7. Furnish Information. It shall be a condition precedent to the obligations of Parent to take any action pursuant to this Agreement that the Holders shall furnish to Parent such information regarding themselves, the Registrable Stock held by them, and the intended method of disposition of such securities as Parent shall reasonably request and as shall be required in connection with the action to be taken by Parent.
8. Underwriting Requirements. In connection with any underwritten offering, Parent shall not be required under Section 4 to include shares of Registrable Stock in such underwritten offering unless the Holders of such shares of Registrable Stock accept the terms of the underwriting of such offering that have been reasonably agreed upon between Parent and the underwriters selected by Parent.
9. Limitation on Registration Rights. Notwithstanding any other provisions of this Agreement to the contrary, Parent shall not be required to register any Registrable Stock under this Agreement with respect to any request or requests made by any Holder after seven and one half years after the date of this Agreement.
10. Lockup. Each Holder shall, in connection with any registration of Parent’s securities for which such Holder has registration rights hereunder, upon the request of Parent or the underwriters managing any underwritten offering of Registrable Stock, agree in writing not to effect any sale, disposition or distribution of any Registrable Stock (other than that included in the registration) without the prior written consent of Parent or such underwriters, as the case may be, for such period of time from the effective date of such registration as Parent or the underwriters may specify; provided, however, that all executive officers and directors of Parent shall also have agreed not to effect any sale, disposition or distribution of any Registrable Stock under the circumstances and pursuant to the terms set forth in this Section 10; and provided further that if such Holder elects [several words illegible] such registration then such Holder shall only be required to agree to the restrictions set forth herein for a period of 90 days.
11. Transfer of Registration Rights. The registration rights of any Holder under this Agreement with respect to any Registrable Stock may be transferred to (i) any Affiliate of Penske Corporation, a corporation organized under the laws of the State of Delaware, that acquires at least five percent (5%) of such Holder’s shares of Registrable Stock (adjusted for stock splits and stock consolidations after the effective date of this Agreement) or (ii) an Assignee’s heirs, devisees or legatees; provided, however, that (i) the transferring Holder shall give Parent written notice at or prior to the time of such transfer stating the name and address of the transferee and identifying the securities with respect to which the rights under this Agreement
6
are being transferred; (ii) such transferee shall agree in writing, in form and substance reasonably satisfactory to Parent, to be bound as a Holder by the provisions of this Agreement; and (iii) immediately following such transfer the further disposition of such securities by such transferee is restricted under the 1933 Act. Except as set forth in this Section 11, no transfer of Registrable Stock shall cause such Registrable Stock to lose such status.

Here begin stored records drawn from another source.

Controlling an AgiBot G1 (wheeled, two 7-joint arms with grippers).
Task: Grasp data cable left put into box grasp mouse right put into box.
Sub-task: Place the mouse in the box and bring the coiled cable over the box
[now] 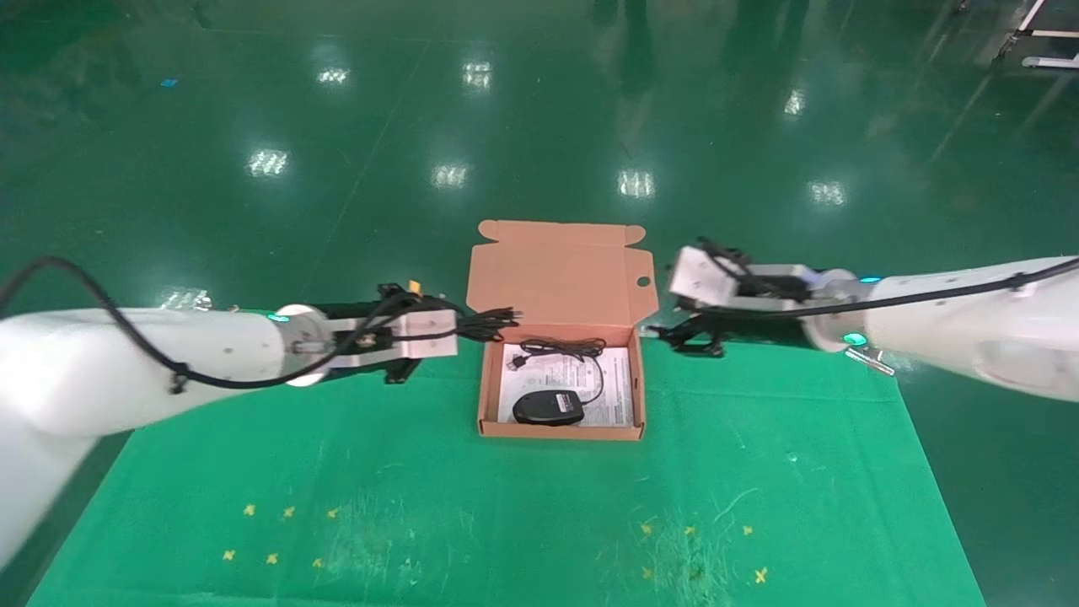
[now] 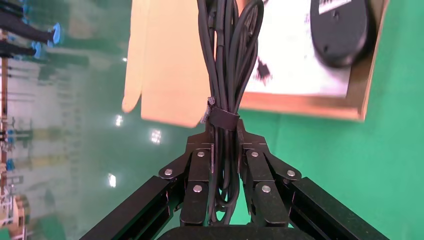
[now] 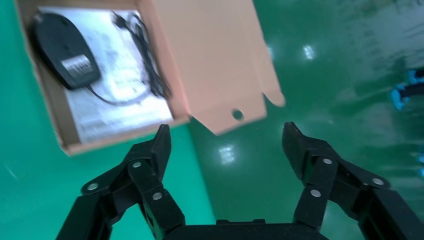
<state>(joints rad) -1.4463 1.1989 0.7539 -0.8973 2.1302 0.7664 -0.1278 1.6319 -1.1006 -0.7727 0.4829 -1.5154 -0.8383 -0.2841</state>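
A shallow orange-brown cardboard box (image 1: 487,396) sits open on a desk covered by a green mat (image 1: 421,506), its hinged lid (image 1: 560,274) standing up at the far side with a small round hole near one corner. A white printed sheet (image 1: 614,384) lines the bottom. Inside lies the mouse (image 1: 549,408), a small black oval at the near end of the box, with its thin black cord (image 1: 563,346) looping loosely toward the far end and ending in a USB plug. The left gripper (image 1: 459,330) hovers just beside the box's left far corner, its fingers (image 2: 200,170) clamped on the data cable (image 2: 227,65), a thin black cable wound into a long narrow bundle and bound by a dark strap at the middle; the bundle's free end juts out over the box's left edge, not yet resting inside. The right gripper (image 1: 666,330) hangs just beside the box's right far corner, near the lid, with its jaws spread wide apart and nothing between them, as the right wrist view shows
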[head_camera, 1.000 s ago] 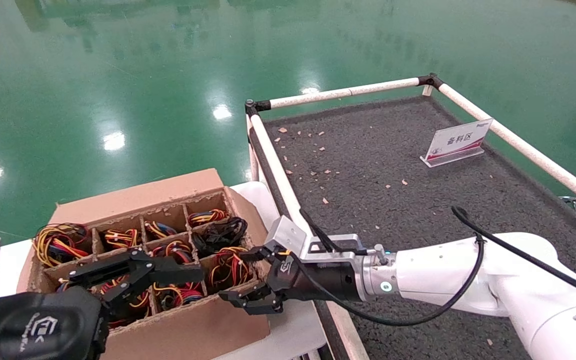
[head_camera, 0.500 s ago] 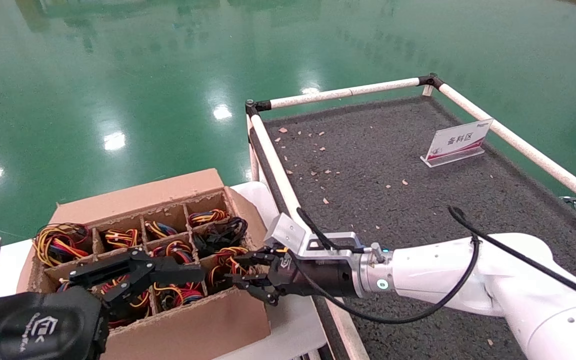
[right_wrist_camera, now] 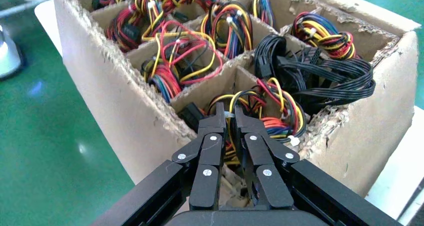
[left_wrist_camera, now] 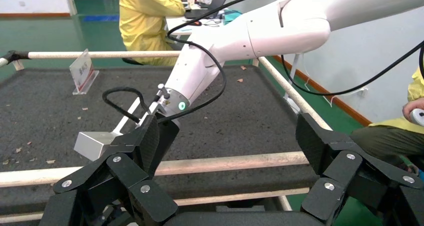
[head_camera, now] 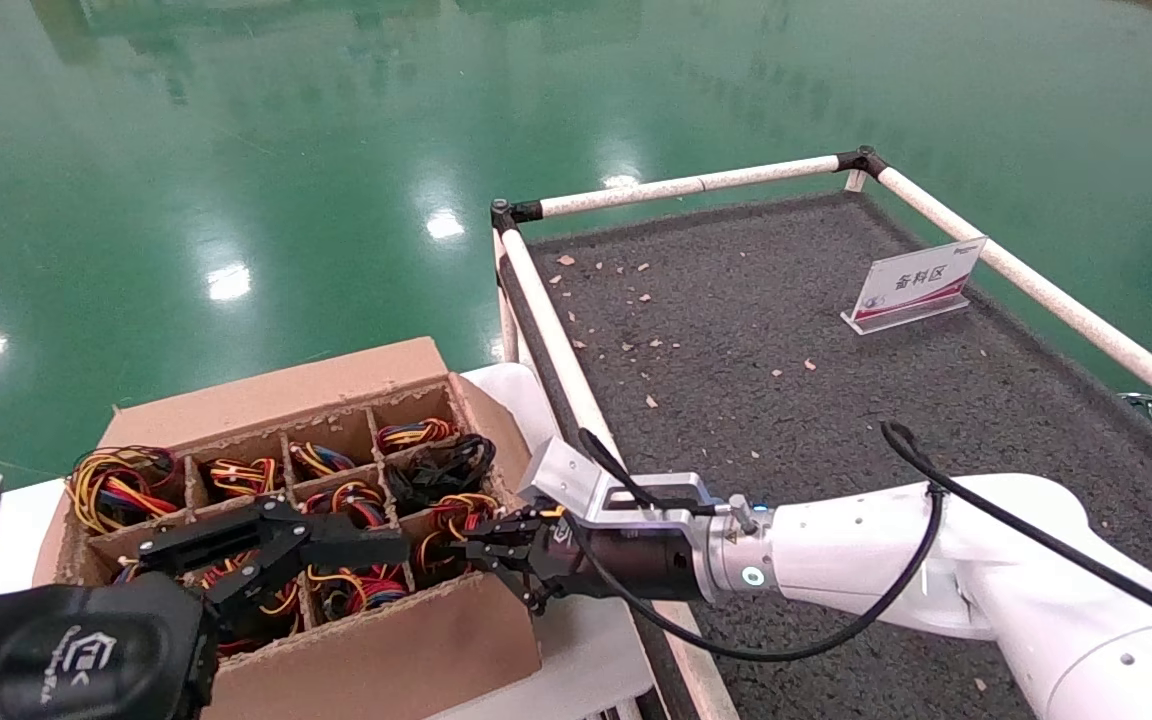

12. Expenses of Registration. All expenses incurred in connection with each registration pursuant to Section 3, Section 4 and Section 5 of this Agreement, excluding underwriters’ discounts and commissions and the fees and disbursements of counsel for the selling Holders (which counsel shall be selected by the Holders holding a majority in interest of the Registrable Stock being registered), but including without limitation all registration, filing and qualification fees, word processing, duplicating, printers’ and accounting fees (including the expenses of any special audits or “cold comfort” letters required by or incident to such performance and compliance), fees of the National Association of Securities Dealers, Inc. or listing fees, all fees and expenses of complying with state securities or blue sky laws, and fees and disbursements of counsel for Parent shall be paid by Parent; provided, however, that if a registration request pursuant to Section 3 of this Agreement is subsequently withdrawn at the request of the Holders of a number of shares of Registrable Stock such that the remaining Holders requesting registration would not have been able to request registration under the provisions of Section 3 of this Agreement, such withdrawing Holders shall bear such expenses unless such withdrawing Holders shall forfeit their right to one requested registration pursuant to Section 3 of this Agreement; and provided further that if a registration request pursuant to Section 5 of this Agreement is subsequently withdrawn at the request of the Holders of a number of shares of Registrable Stock such that the remaining Holders requesting registration would not have been able to request registration under Section 5 of this Agreement, Parent shall not be required to pay any expenses of such registration proceeding, and such withdrawing Holders shall bear such expenses. The Holders shall bear and pay the underwriting commissions and discounts applicable to securities offered for their account in connection with any registrations, filings and qualifications made pursuant to this Agreement.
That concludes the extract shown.